One Thanksgiving holiday during this phase my brothers persuaded and helped her up the short flight of stairs to my middle brother’s house. During the afternoon, too many people tried to help her and talk to her at once, and she got upset and overwhelmed. When it was time for her to go, my patient younger brother walked her to the front door. There she balked at the tiny step up over the doorframe and down to the porch. Nothing would persuade her to do it. I tried to keep everyone else at bay while he tried over and over to get her out.
Then he asked us to back up farther and got her to sit down in a straight chair
. Her two tall sons picked it up and carried it and her to the car that would take her back to the place where she could pretty nearly cope, or at least where her limits weren’t taxed. It wasn’t being carried out in a coffin, but the short procession had for me some sense of grave finality and of tragedy. Another door had shut. Not the last one, but an important one. She wasn’t going to go up those stairs again.

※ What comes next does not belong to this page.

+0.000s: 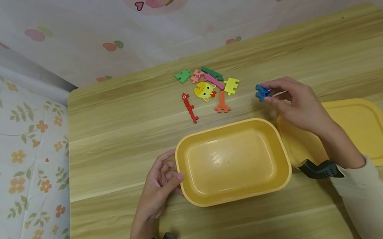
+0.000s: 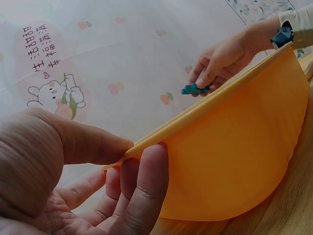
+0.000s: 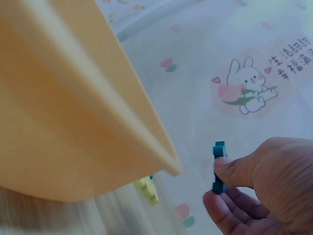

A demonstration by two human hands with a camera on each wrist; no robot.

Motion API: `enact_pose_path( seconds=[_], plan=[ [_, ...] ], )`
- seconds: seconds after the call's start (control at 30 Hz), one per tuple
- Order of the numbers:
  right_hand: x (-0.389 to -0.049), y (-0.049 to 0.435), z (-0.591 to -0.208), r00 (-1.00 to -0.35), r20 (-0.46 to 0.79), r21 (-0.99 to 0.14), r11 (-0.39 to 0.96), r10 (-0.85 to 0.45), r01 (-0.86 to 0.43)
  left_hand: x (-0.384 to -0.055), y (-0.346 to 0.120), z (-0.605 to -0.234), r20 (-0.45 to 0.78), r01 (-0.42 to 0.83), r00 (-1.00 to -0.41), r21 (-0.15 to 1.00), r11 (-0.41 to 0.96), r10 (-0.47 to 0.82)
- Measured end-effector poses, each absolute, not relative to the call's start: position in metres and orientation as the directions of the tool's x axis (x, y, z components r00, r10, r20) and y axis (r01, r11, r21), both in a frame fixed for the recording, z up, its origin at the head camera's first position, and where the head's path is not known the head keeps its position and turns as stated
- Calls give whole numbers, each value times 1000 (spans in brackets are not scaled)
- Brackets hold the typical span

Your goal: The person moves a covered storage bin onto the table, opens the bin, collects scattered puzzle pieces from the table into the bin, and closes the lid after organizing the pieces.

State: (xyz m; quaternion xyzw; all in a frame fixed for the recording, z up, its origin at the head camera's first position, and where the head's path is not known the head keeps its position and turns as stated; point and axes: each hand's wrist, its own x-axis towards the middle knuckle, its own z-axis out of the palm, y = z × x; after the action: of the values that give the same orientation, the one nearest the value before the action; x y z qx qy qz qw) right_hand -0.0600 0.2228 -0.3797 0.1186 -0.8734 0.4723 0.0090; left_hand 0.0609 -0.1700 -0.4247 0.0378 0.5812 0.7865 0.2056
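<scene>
My left hand (image 1: 161, 184) grips the left end of a yellow plastic box (image 1: 237, 195), thumb over the rim and fingers against the outer wall. The box holds nothing in the head view. In my right hand (image 1: 298, 102) a blue puzzle piece (image 1: 261, 92) is pinched between thumb and fingers, above the table beyond the box's right corner. Left of it lie a yellow puzzle piece (image 1: 231, 86), an orange piece (image 1: 222, 103), a giraffe-face piece (image 1: 205, 91), a pink piece (image 1: 214, 81) and a red piece (image 1: 190, 108).
The yellow lid (image 1: 364, 131) lies on the wooden table (image 1: 113, 148) under my right forearm, beside the box. Green pieces (image 1: 183, 76) and a salmon piece (image 1: 196, 76) lie farther back. A patterned curtain (image 1: 70, 42) hangs behind the table.
</scene>
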Motion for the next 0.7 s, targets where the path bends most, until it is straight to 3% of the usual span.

My mother was a happy child. Then she was a lost child who fell or lay down regularly. Then she was a person who had trouble finding words and became more and more silent and harder and harder to understand. After that she became more and more tentative about walking and the point at which she would no longer be able to walk approached. I skipped a week because I had a cold and that next stage arrived while I was away. Her legs were fine as far as we could tell, but the panoply of skills and the confidence and will involved had eroded too far. I learned a lot in witnessing her travel steadily into the unknowns and unknowables and in contemplating what constitutes a self beyond possession of skills and facts, and the value of that self beyond functionality.
Time passed. She was being helped with everything: with getting out of bed, with dressing, with eating, with going to bed, with washing. For her eightieth birthday, early in her second year in the Alzheimer’s residence, I’d baked her a cake and had a party at my home up three flights of stairs, but for her eighty-third birthday I brought her a tiny tres leches cake and a lunch of small salads and fed her and myself, though she picked up a few bits with her fingers. I lit three candles and one of the workers came over and sang to her with me, but my mother seemed confused by it all and was most definitely not going to blow out the candles. I blew them out and wasn’t sure what to wish for on her behalf. But she didn’t seem unhappy, even if the bright joy had flickered out a few years before. The road continued onward and downward. Both of us were at peace.